BEGIN Extracted data

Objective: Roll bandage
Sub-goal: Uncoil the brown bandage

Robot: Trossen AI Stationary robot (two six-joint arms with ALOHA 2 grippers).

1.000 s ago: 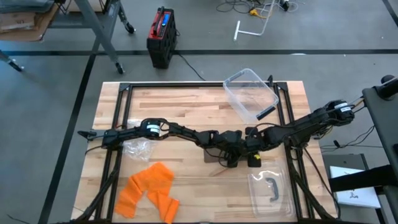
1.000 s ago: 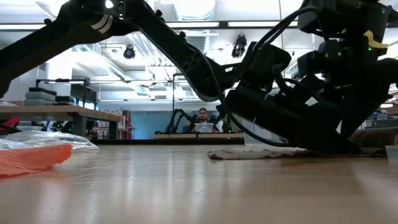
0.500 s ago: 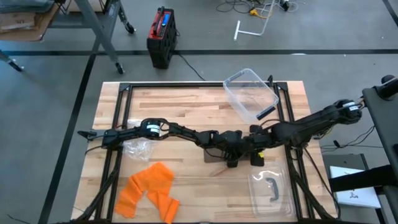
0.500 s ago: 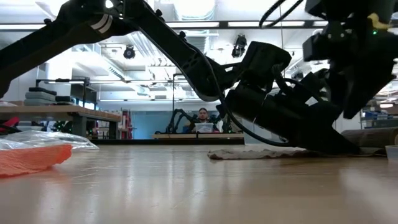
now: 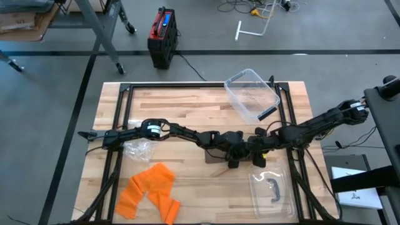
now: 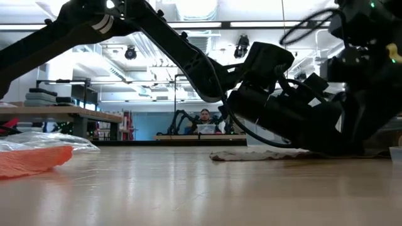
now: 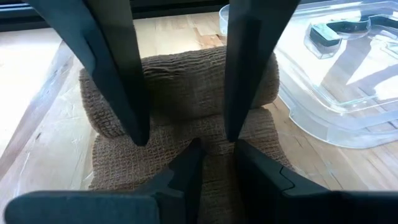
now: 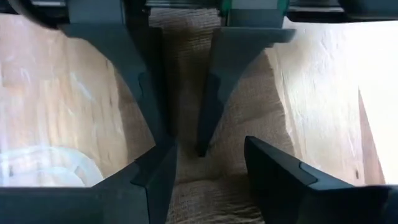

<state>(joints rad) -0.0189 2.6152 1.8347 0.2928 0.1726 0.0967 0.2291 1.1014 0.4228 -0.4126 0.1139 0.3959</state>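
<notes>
Item: tan woven elastic bandage (image 7: 186, 93), partly rolled, flat tail spread on the pale butcher-block wooden table (image 5: 181, 106). Location: table centre, slightly toward the right arm's side, under both grippers.

Left gripper (image 7: 211, 162): low over the flat tail, fingers narrowly parted, a fold of weave between the tips; whether it truly pinches the cloth cannot be told.

Right gripper (image 8: 205, 171): faces the left one from across the bandage, fingers moderately apart, straddling the strip; nothing visibly clamped.

Risks, as judged:
- The two grippers stand tip to tip, nearly interleaved; a small misalignment would knock fingers together.
- The rolled portion looks loose, so it may unwind if the tail is tugged without the roll being pinned.
- A drag along the table could bunch the tail instead of winding it.

Views compared:
- High view: places the bandage under the meeting grippers, and shows the orange crumpled cloth (image 5: 150, 187), the clear plastic tub (image 5: 250, 94) and its clear lid (image 5: 272, 190); the roll itself is mostly hidden by the arms.
- Left wrist view: alone shows the cylinder of the roll and its weave.
- Low view: shows only the tail's thin edge on the table, plus a person (image 6: 205, 122) seated far behind.
</notes>
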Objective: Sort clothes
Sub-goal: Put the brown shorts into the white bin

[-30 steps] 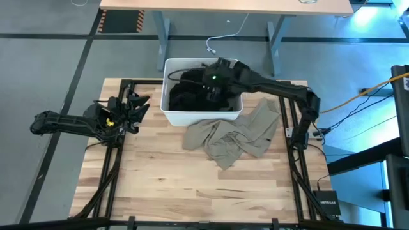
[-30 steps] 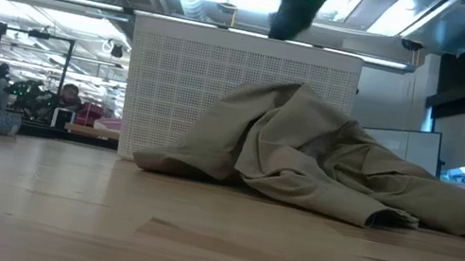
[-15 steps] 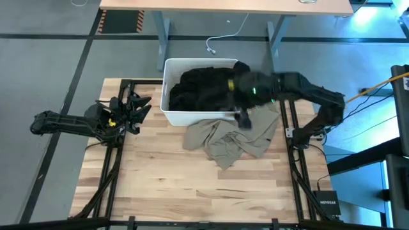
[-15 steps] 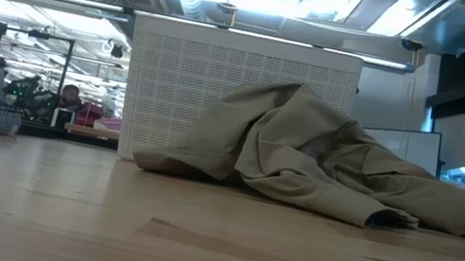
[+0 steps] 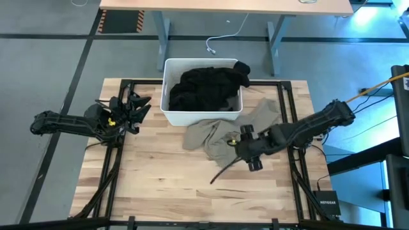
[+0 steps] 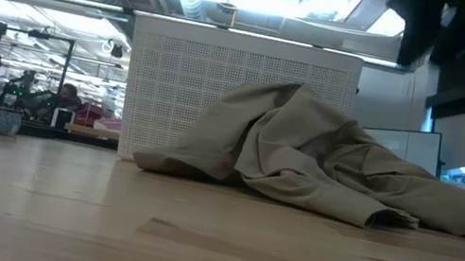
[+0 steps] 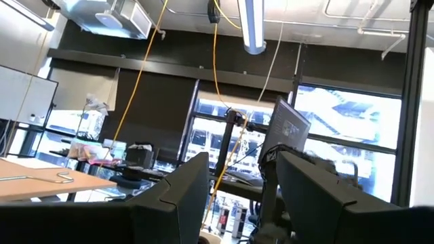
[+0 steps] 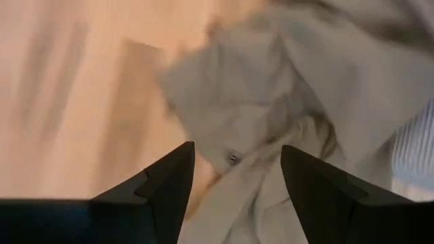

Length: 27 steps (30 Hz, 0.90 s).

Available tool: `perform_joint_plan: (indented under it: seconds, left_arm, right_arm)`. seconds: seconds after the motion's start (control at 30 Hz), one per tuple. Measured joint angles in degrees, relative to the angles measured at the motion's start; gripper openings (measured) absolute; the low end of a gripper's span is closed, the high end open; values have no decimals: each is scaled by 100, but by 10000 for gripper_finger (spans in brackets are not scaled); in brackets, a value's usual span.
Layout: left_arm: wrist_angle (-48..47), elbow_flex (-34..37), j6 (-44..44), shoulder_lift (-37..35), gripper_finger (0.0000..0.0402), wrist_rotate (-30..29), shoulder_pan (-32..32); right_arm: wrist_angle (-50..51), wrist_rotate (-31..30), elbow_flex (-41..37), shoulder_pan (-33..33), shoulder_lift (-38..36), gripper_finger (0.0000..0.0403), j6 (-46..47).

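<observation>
The crumpled khaki-beige fabric garment [image 5: 227, 137] lies on the pale wooden slatted table [image 5: 166, 185], its upper edge just beside the front wall of the white rectangular plastic tub [image 5: 167, 89]; in the low view it slumps in folds [image 6: 323, 161] against that tub's perforated side [image 6: 185, 74]. A heap of black fabric clothes [image 5: 204, 88] fills the tub, one dark fold draped over its far right rim. The right gripper [image 5: 246, 148] hovers above the near right part of the khaki cloth, fingers spread with nothing between them (its wrist camera looks past them onto beige folds [image 8: 319, 102]). The left gripper [image 5: 131, 105] waits over the table's left edge, fingers also parted [image 7: 183, 196].
</observation>
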State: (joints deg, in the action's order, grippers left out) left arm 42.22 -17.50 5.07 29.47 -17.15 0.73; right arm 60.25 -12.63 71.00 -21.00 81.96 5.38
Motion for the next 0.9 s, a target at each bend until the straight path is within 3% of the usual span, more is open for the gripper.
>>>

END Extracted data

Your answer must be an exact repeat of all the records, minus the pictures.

Objective: Roll bandage
Sub-goal: Uncoil the brown bandage

Robot: Trossen AI Stationary robot (two six-joint arms with ALOHA 2 grippers).

1.000 s ago: 
1.000 s ago: 
0.500 s ago: 
0.500 s ago: 
now: 
now: 
now: 
now: 

<state>(joints rad) -0.0189 2.6152 1.8347 0.2928 0.1726 0.0967 0.2291 1.1014 0.4228 -0.4126 0.1139 0.3959</state>
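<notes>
Item: tan woven elastic bandage (image 7: 186, 93), partly rolled, flat tail spread on the pale butcher-block wooden table (image 5: 181, 106). Location: table centre, slightly toward the right arm's side, under both grippers.

Left gripper (image 7: 211, 162): low over the flat tail, fingers narrowly parted, a fold of weave between the tips; whether it truly pinches the cloth cannot be told.

Right gripper (image 8: 205, 171): faces the left one from across the bandage, fingers moderately apart, straddling the strip; nothing visibly clamped.

Risks, as judged:
- The two grippers stand tip to tip, nearly interleaved; a small misalignment would knock fingers together.
- The rolled portion looks loose, so it may unwind if the tail is tugged without the roll being pinned.
- A drag along the table could bunch the tail instead of winding it.

Views compared:
- High view: places the bandage under the meeting grippers, and shows the orange crumpled cloth (image 5: 150, 187), the clear plastic tub (image 5: 250, 94) and its clear lid (image 5: 272, 190); the roll itself is mostly hidden by the arms.
- Left wrist view: alone shows the cylinder of the roll and its weave.
- Low view: shows only the tail's thin edge on the table, plus a person (image 6: 205, 122) seated far behind.
</notes>
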Objective: Sort clothes
Sub-goal: Put the brown shorts into the white bin

[-30 steps] 
[-30 steps] 
[-15 steps] 
[-15 steps] 
[+0 steps] 
[+0 steps] 
[+0 steps] 
[+0 steps] 

Length: 27 steps (30 Hz, 0.90 s).

Available tool: `perform_joint_plan: (indented under it: seconds, left_arm, right_arm)`. seconds: seconds after the motion's start (control at 30 Hz), one per tuple. Measured joint angles in degrees, relative to the angles measured at the motion's start; gripper openings (measured) absolute; the low end of a gripper's span is closed, the high end open; values have no decimals: each is scaled by 100, but by 10000 for gripper_finger (spans in brackets are not scaled); in brackets, a value's usual span.
Layout: left_arm: wrist_angle (-48..47), elbow_flex (-34..37), j6 (-44..44), shoulder_lift (-37..35), gripper_finger (0.0000..0.0402), wrist_rotate (-30..29), shoulder_pan (-32..32); right_arm: wrist_angle (-50..51), wrist_rotate (-31..30), elbow_flex (-41..37), shoulder_pan (-33..33), shoulder_lift (-38..36), gripper_finger (0.0000..0.0403), j6 (-46..47).

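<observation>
The crumpled khaki-beige fabric garment [image 5: 227, 137] lies on the pale wooden slatted table [image 5: 166, 185], its upper edge just beside the front wall of the white rectangular plastic tub [image 5: 167, 89]; in the low view it slumps in folds [image 6: 323, 161] against that tub's perforated side [image 6: 185, 74]. A heap of black fabric clothes [image 5: 204, 88] fills the tub, one dark fold draped over its far right rim. The right gripper [image 5: 246, 148] hovers above the near right part of the khaki cloth, fingers spread with nothing between them (its wrist camera looks past them onto beige folds [image 8: 319, 102]). The left gripper [image 5: 131, 105] waits over the table's left edge, fingers also parted [image 7: 183, 196].
</observation>
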State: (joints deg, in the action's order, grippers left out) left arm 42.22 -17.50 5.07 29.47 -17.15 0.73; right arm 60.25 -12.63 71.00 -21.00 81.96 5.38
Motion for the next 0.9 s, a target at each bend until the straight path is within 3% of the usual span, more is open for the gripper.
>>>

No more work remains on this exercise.